I suppose things might change with "Barcelona" cores, but right now,
this might be relevant for the choice between the two, depending on
you application.
Miguel
Robert G. Brown wrote:
> On Thu, 23 Aug 2007, Li, Bo wrote:
>
>> Doug have got many valuable points I think.
>> The current application using MPI or OPENMP on a multi-core machine
>> runs in simple SMP way, which means nearly nothing done for
>> multi-core optimization. IMHO, at least multi-core processors
>> equips with different internal inter-connection from general SMP
>> system. We can put much data exchanging operations done on one
>> socket and the external bandwidth can be used for any other threads.

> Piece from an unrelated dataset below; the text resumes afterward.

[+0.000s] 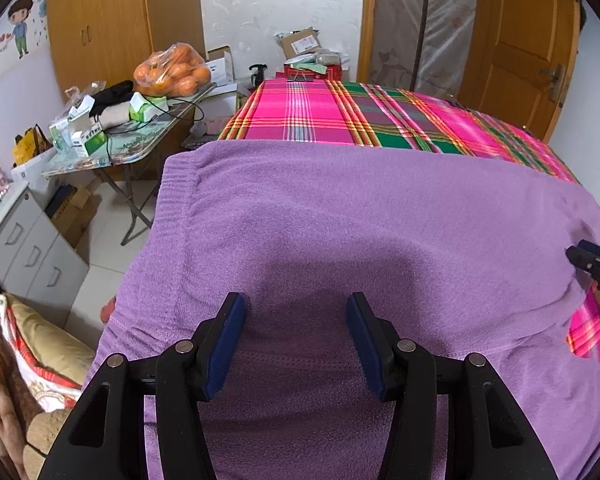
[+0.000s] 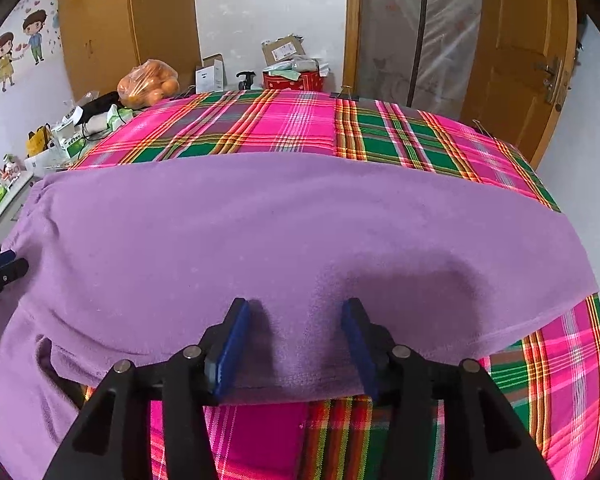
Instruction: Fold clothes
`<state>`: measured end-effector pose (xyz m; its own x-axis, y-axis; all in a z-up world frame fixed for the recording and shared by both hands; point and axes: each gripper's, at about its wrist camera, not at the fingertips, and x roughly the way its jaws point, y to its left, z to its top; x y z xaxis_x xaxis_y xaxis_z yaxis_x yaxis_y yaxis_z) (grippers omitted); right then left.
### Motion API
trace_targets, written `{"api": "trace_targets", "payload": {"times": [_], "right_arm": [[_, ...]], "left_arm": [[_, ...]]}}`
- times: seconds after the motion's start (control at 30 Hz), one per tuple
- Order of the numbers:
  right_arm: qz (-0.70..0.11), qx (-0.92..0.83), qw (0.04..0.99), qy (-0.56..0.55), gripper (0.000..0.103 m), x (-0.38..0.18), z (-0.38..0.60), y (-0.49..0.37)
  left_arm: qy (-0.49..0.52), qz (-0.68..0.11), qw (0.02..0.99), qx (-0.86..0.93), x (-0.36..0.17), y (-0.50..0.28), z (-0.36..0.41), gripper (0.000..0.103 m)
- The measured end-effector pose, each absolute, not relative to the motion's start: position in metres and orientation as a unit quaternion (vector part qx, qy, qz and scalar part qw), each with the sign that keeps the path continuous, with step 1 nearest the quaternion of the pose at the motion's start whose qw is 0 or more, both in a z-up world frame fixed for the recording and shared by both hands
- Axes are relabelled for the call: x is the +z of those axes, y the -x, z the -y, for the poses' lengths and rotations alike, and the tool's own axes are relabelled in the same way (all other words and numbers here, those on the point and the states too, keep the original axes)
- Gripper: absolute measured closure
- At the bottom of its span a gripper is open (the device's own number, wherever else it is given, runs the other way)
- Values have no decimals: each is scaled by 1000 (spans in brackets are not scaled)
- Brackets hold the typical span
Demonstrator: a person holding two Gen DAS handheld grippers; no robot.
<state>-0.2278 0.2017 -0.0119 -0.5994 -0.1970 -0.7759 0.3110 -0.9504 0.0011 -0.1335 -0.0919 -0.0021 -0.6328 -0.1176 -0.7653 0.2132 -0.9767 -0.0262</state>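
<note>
A purple fleece garment (image 1: 340, 208) (image 2: 260, 220) lies spread flat over a table covered with a pink and green plaid cloth (image 1: 340, 116) (image 2: 420, 136). Its left side hangs over the table's left edge. My left gripper (image 1: 296, 304) stands open just above the garment's near left part, with only flat fabric showing between its blue pads. My right gripper (image 2: 297, 308) is open over the garment's near hem, where plaid cloth shows below. Each gripper shows in the other view: the right gripper (image 1: 596, 264) at the right edge, the left gripper (image 2: 0, 272) at the left edge.
A folding side table (image 1: 140, 148) on the left carries a bag of oranges (image 1: 172, 70), boxes and cables. Grey drawers (image 1: 28, 248) and bedding (image 1: 20, 360) sit lower left. A red box (image 2: 292, 80) with parcels stands beyond the table's far end, a wooden door (image 1: 520, 40) at right.
</note>
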Motion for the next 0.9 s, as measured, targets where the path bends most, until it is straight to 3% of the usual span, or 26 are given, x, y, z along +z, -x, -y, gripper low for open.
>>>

>> For SMP systems or multi-core systems, main memory bandwidth can be
>> the critical bottle-neck. In some of my experiments, 8 cores can
>> eat all of them and in extreme cases, 4 cores eat up and you can
>> hardly find any improvement from 4 cores to 8 cores. In these
>> conditions, data transferring should be planned well and done in an
>> efficient.
>> By the way, I prefer to use OPENMP on a SMP system and MPI between
>> boxes in a cluster. Multi-core processors saved me much money for
>> the same peak performance, but tuning or optimization can help us
>> do better.
>> Regards,
>> Li, Bo
>
> More to the point (and perhaps more useful for cluster/systems
> engineers) -- as one adds cores to a CPU without increasing the
> bandwidth of the memory it shares or otherwise multiplexing the
> pathways
> to that memory, it is almost inevitable that a memory bottleneck will
> appear. It seems reasonable to probe that memory bottleneck as
> directly
> as possible with e.g. multiple copies of stream or stream-like
> benchmarks that also permit shuffled/nonstreaming/random access to
> memory blocks for varying sizes and strides of read and written data to
> get an idea of the BASELINE rates and nonlinearities as one runs over
> the cache boundaries and so on.
>
> This gives people without access to a quad core at least the
> opportunity
> to meditate on whether or not there is any hope of it being useful, to
> them, compared to (say) a dual dual core or two single processor dual
> cores with a network connection. A quad core CPU "is" a little
> mini-beowulf in some sense and faces very similar issues when one
> contemplates its task scaling, and just as network-based IPCs are the
> crux of the issue for COTS cluster design it seems that core-to-core
> and/or core-to-memory latencies and bandwidths in different load
> configurations are at the crux for multicores, where putting LOTS of
> cores on a single die can just make things MUCH worse. (Remembering
> that the task scaling curve can easily turn DOWN if you put too many
> CPUs on a task with inadequate IPC capacity.)
>
> Has anyone published a simple set of these numbers? One would
> expect to
> be able to understand most other benchmarks in terms of them...
>
> rgb
>
>> ----- Original Message -----
>> From: "Douglas Eadline" <deadline at eadline.org>
>> To: "Ruhollah Moussavi Baygi" <ruhollah.mb at gmail.com>
>> Cc: <beowulf at beowulf.org>
>> Sent: Thursday, August 23, 2007 9:09 PM
>> Subject: Re: [Beowulf] Intel Quad-Core or AMD Opteron
>>
>>
>>> Multi-core, I lie awake at night thinking about this stuff.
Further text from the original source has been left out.